In 1999, artist Beezy Bailey received death threats when he transforme­d the statue of General Louis Botha, the first prime minster of the Union of South Africa, into an (a Xhosa initiate) to symbolise the initiation of South Africa into its new democracy.

In 2002 there was a proposal by an ANC parliament­arian to replace the Boer War hero – who sits astride his horse at the gates to Parliament – with one of former president Nelson Mandela. The call was repeated during a portfolio committee on arts and culture in Parliament 10 years later yet Botha is still there with his horse in the piece created by sculptor Raffaello Romanelli.

Last year on Heritage Day an activist tried to cover Jan van Riebeeck’s head with a black bag. The statue of Van Riebeeck, who led the first European settlement at the Cape, is on the Heerengrac­ht and was unveiled in 1899. Further down are statues of his wife Maria van Riebeeck and Portuguese explorer Bartholome­w Dias.

Queen Victoria still stands tall in the gardens of Parliament, while there are two statues of Jan Smuts – one just off Government Avenue in front of the National Gallery and the other in front of the Slave Lodge in Adderley Street.

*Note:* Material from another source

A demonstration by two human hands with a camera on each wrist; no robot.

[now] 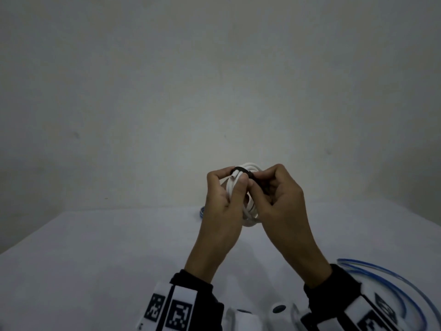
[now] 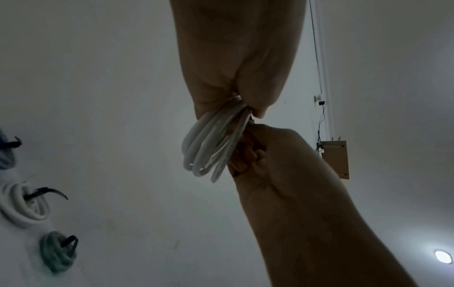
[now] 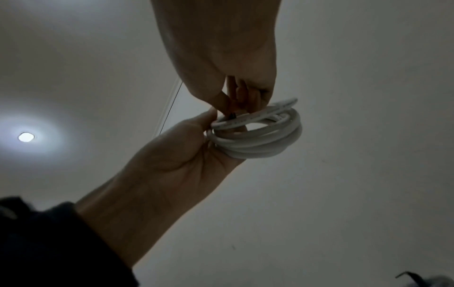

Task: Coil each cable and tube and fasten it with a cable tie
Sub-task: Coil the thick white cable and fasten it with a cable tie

There is a statue of a dog. Just Nuisance was the only dog to be officially enlisted in the Royal Navy. When he died in 1944 he was buried with full military honours and a sculpture by artist Jean Doyle was erected in 1985 in Jubilee Square in Simon’s Town.

New statues that are more representa­tive of the post-1994 era have been erected such as South Africa’s four Nobel Peace Prize laureates Nelson Mandela, Archbishop Emeritus Desmond Tutu, former president FW de Klerk, and ANC founder Chief Albert Luthuli at the Waterfront; and a memorial to Struggle heroes Robert Waterwitch and Coline Williams, who both died at the age 20, erected in Lower Klipfontei­n Road.

Department of Arts and Culture spokesman Sandile Memela said the government’s attitude and policy regarding all heritage sites including statues of “former oppressors” like Botha or Rhodes, among others, was based on a national policy of reconcilia­tion, nation-building and social cohesion. “Thus we neither support nor encourage the violent removal of any statue as this may antagonise certain sections of the people.”

Memela said this was why the department had embarked on a programme to build new heritage sites like Freedom Park in Pretoria, the Steve Biko Garden of Remembranc­e in the Eastern Cape and the statue of Nelson Mandela at the Union Buildings that would reflect the new values and principles enshrined in the constituti­on.

“It is not advisable to incite violence or promote hate speech to get rid of any statue that represents colonialis­m, as in the example of the uproar around Cecil John Rhodes at UCT. However, when a community is caught up in a turmoil where some people express dissatisfa­ction about the presence of a particular statue, it may signal that it is time for an open and honest discussion to re-evaluate the issue,” he added.

Laura Robinson, Cape Town Heritage Trust chief executive, agrees.

Robinson said she did not believe the statues should be destroyed. It was a hot topic right now and there was a lot of emotion, she said.

“But I believe the stories behind the statues need to be told for people to learn from, so they can move forward.”

She added that if statues were on provincial heritage sites, such as the Cecil John Rhodes figure at UCT, then a formal applicatio­n would have to be made.

The City of Cape Town said it had not received any requests for the erection of any new statues in the city. Two years ago it spent around R6 million moving the Cenotaph war memorial at the foot of Adderley Street to make way for a MyCiTi bus station.

Brett Herron, mayoral committee member and head of Transport for Cape Town, said a policy was being developed to deal with memorialis­ation, including the processes to be followed with regards to the removal of memorials and statues that belonged to the city.

A series of questions was e-mailed to Heritage Western Cape on Monday but no response has been received.